> [TASK GOAL]
Note how many lines in the entries contain the string "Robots", then give that number and nothing else.

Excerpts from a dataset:

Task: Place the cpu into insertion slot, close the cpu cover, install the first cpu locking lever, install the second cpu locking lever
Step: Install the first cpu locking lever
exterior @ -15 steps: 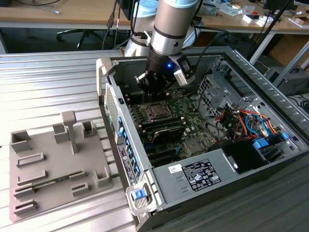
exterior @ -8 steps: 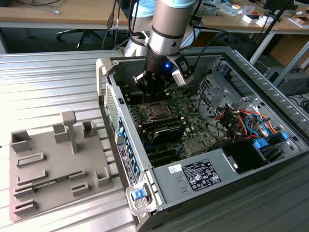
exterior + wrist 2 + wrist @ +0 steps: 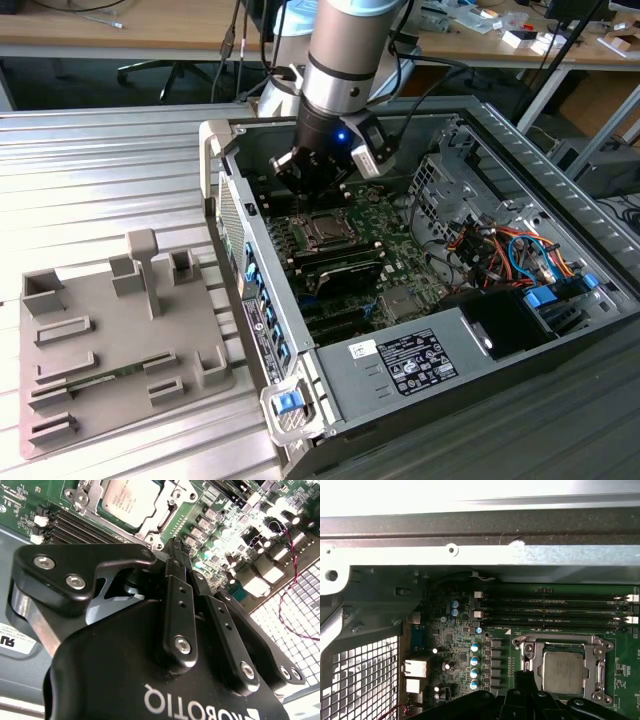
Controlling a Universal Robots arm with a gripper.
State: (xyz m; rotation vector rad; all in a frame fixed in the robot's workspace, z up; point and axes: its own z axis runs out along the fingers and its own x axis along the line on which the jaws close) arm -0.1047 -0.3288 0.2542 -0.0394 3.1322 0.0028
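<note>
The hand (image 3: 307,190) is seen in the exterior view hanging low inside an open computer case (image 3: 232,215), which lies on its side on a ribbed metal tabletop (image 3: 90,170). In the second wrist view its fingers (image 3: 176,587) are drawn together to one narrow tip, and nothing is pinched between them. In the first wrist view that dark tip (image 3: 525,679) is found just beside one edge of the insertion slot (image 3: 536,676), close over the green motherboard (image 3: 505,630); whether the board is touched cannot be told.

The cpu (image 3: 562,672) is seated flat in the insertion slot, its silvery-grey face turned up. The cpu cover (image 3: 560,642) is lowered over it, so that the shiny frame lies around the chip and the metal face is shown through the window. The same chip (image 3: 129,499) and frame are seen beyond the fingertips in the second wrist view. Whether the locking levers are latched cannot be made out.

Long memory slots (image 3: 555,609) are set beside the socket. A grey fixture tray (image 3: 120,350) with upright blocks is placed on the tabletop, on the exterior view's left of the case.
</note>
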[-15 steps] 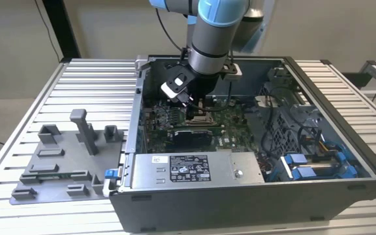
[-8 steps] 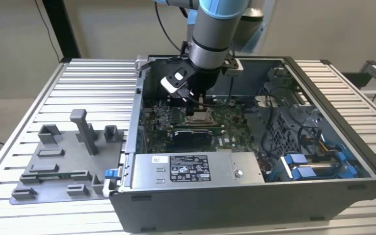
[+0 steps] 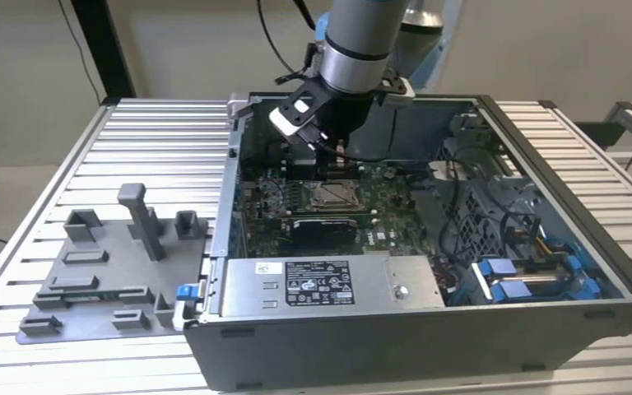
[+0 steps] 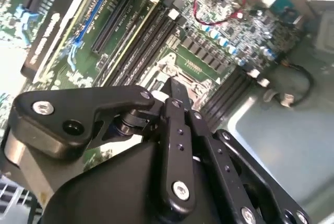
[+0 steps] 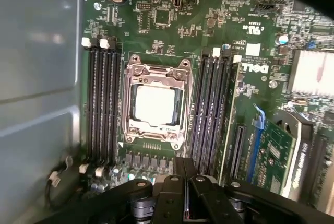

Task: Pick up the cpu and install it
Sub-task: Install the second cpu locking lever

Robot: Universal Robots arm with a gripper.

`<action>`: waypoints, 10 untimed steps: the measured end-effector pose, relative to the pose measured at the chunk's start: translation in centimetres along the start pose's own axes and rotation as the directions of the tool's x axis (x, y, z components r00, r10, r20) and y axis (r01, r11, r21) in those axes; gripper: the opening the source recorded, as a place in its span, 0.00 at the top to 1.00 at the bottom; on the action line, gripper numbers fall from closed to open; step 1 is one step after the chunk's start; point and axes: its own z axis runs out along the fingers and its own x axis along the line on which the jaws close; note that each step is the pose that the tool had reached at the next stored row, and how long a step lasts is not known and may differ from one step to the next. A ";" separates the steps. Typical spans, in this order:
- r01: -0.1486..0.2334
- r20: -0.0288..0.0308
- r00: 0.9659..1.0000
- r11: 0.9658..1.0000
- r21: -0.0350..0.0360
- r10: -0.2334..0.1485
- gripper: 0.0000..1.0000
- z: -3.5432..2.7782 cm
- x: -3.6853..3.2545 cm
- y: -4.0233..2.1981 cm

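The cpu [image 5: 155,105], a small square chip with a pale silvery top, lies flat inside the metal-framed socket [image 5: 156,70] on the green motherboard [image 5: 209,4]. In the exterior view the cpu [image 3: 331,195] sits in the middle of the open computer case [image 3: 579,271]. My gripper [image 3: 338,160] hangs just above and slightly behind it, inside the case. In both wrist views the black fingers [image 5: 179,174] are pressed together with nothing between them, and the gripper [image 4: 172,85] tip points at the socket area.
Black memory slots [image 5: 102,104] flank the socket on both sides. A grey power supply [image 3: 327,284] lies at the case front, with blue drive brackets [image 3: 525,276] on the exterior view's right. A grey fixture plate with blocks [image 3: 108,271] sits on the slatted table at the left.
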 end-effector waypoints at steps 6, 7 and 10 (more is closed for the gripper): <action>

> [ANSWER TO THIS PROBLEM]
2